A case-control study by Meller and colleagues showed that women with GDM are more likely to have higher leptin mRNA expression in maternal-side placental tissue than normal controls. In addition, all leptin and adiponectin receptor isoforms had similar gene expression in cases and controls. These results suggest that GDM may be associated with changes in ligand expression, but not receptor expression in the placenta. Studies on adiponectin levels in GDM placental tissue are critical to determine whether this observation can also be applied to the adiponectin pathway [Meller et al. 2006].
In a cross-sectional study conducted between May 2007 and January 2009 by Skvarca and colleagues, adiponectin and leptin concentrations were measured in pregnant women. Insulin resistance was assessed using the homeostasis model assessment of insulin resistance (HOMA-IR). The results showed that there was a significant correlation between the HOMA-IR and leptin concentration, but not between the HOMA-IR and adiponectin concentration. There was a significant inverse correlation between the HOMA-IR and adiponectin/leptin ratio [Skvarca et al. 2013].

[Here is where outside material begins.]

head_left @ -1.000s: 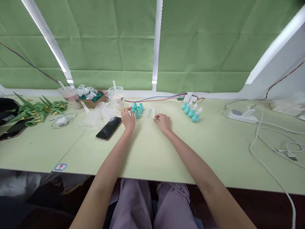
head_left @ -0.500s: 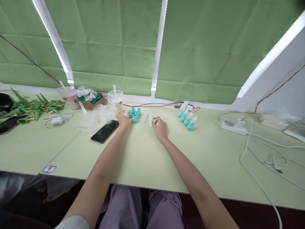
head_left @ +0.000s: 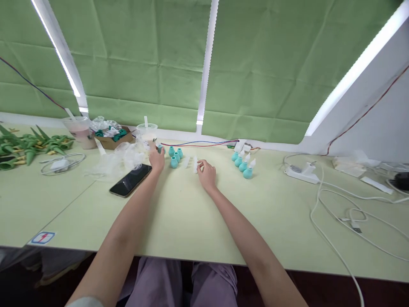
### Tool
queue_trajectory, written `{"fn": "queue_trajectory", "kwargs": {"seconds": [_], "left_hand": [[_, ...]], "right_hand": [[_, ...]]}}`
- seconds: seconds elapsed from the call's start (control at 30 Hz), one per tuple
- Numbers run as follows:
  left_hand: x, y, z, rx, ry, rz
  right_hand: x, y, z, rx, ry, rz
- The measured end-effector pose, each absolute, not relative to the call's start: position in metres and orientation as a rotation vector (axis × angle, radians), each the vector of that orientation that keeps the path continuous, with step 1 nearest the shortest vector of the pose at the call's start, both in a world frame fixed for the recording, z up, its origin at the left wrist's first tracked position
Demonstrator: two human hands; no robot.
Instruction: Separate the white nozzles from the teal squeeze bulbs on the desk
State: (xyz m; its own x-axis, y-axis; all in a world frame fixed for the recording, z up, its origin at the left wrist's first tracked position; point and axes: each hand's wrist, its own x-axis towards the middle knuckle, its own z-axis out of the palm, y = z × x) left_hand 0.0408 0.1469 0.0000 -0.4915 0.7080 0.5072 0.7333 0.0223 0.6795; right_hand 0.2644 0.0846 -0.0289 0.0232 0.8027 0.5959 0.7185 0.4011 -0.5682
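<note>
My left hand (head_left: 156, 161) is closed around a small teal rubber bulb (head_left: 159, 148), lifted a little from its group. Several more open-topped teal bulbs (head_left: 174, 162) stand upright just to the right of that hand. Beside them are small white translucent nozzles (head_left: 186, 162) in rows. My right hand (head_left: 207, 175) pinches at the nearest white nozzle (head_left: 195, 165); its fingertips partly hide it. Farther right, several teal bulbs fitted with white nozzles (head_left: 247, 171) form a slanting row.
A black phone (head_left: 131, 181) lies left of my left forearm, with crumpled clear plastic (head_left: 116, 162) behind it. Drink cups (head_left: 82, 133), a cardboard box (head_left: 115, 140) and green plastic pieces (head_left: 30, 147) line the back left. A power strip (head_left: 302, 174) and white cables (head_left: 319, 204) lie right.
My left hand has taken one teal bulb out of the group and moved slightly up and left. My right hand stays by the nozzles. The whole view has shifted a little.
</note>
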Motion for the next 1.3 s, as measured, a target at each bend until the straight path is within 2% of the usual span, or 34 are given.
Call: {"fn": "queue_trajectory", "kwargs": {"seconds": [0.13,0.3,0.47,0.7,0.97,1.07,1.3], "left_hand": [[0.069,0.112,0.017,-1.426,-1.986,-1.662],[0.11,0.071,0.019,-1.868,-1.97,-1.269],[0.124,0.051,0.001,-2.123,-1.726,-0.92],[0.122,0.05,-0.006,-2.187,-1.622,-0.828],[0.118,0.053,-0.011,-2.248,-1.48,-0.614],[0.116,0.054,-0.01,-2.26,-1.463,-0.585],[0.115,0.053,-0.007,-2.276,-1.46,-0.568]], "right_hand": [[0.264,0.083,-0.028,-1.281,-1.73,0.096],[0.264,0.073,-0.022,-1.147,-1.753,-0.046],[0.263,0.064,-0.018,-1.123,-1.816,-0.214],[0.264,0.063,-0.017,-1.219,-1.876,-0.153],[0.268,0.07,-0.02,-1.219,-1.977,-0.285],[0.271,0.074,-0.02,-1.202,-2.006,-0.244],[0.278,0.081,-0.018,-1.094,-1.986,0.078]]}}
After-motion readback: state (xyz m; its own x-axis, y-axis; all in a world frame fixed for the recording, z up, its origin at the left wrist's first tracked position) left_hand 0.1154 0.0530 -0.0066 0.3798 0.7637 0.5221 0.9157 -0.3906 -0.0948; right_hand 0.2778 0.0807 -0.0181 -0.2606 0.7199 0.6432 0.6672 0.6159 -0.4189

Another case-control study of 30 women conducted by Lappas and colleagues on the release and regulation of leptin, resistin and adiponectin showed that there is a differential release of leptin from fetal and maternal tissues obtained from women with GDM and normal pregnant women. The dysregulation of leptin metabolism and/or function in the placenta may be implicated in the pathogenesis of GDM. Resistin release is greatly affected by a variety of inflammatory mediators and hormones [Lappas et al. 2005].
Ballesteros and colleagues conducted a prospective analysis involving 212 pregnant women, [132 with normal glucose tolerance (NGT) and 80 with GDM] and their offspring. The purpose was to analyze the relationship between maternal adiponectin (mAdiponectin) and cord blood adiponectin (cbAdiponectin) multimeric forms [high molecular weight (HMW), medium molecular weight (MMW) and low molecular weight (LMW)]. Maternal blood was obtained in the early third trimester and cord blood was obtained at delivery. Total adiponectin and the multimeric forms of adiponectin were determined in cord blood and maternal serum. No differences in cbAdiponectin concentration or its multimeric forms were observed in the offspring of diabetic mothers compared with NGT mothers. The HMW to total adiponectin ratio was higher in cord blood than in maternal serum, whereas the MMW and LMW to total adiponectin ratio was lower. Cord blood total and HMW adiponectin levels were positively correlated with birth weight and ponderal index (PI) (ratio of body weight to length), whereas cord blood MMW adiponectin was negatively correlated with the PI. In addition, cbAdiponectin and its multimeric forms were correlated with mAdiponectin concentrations. The investigators concluded that adiponectin multimeric distribution is not different in the offspring of GDM versus NGT mothers. Also, total adiponectin circulating levels and multimeric forms of adiponectin in cord blood are independently related to PI and multimeric forms of mAdiponectin, suggesting a crosstalk between mAdiponectin levels and fetal adiponectin production [Ballesteros et al. 2011]. Several other studies have been conducted about the role of adiponectin in GDM showing that hypoadiponectinemia is associated with both insulin resistance and β-cell dysfunction. As such, adiponectin emerges as an important factor potentially linking insulin resistance and β-cell dysfunction in the pathogenesis of T2DM [Retnakaran et al. 2004, 2005; Ballesteros et al. 2011; Doruk et al. 2014].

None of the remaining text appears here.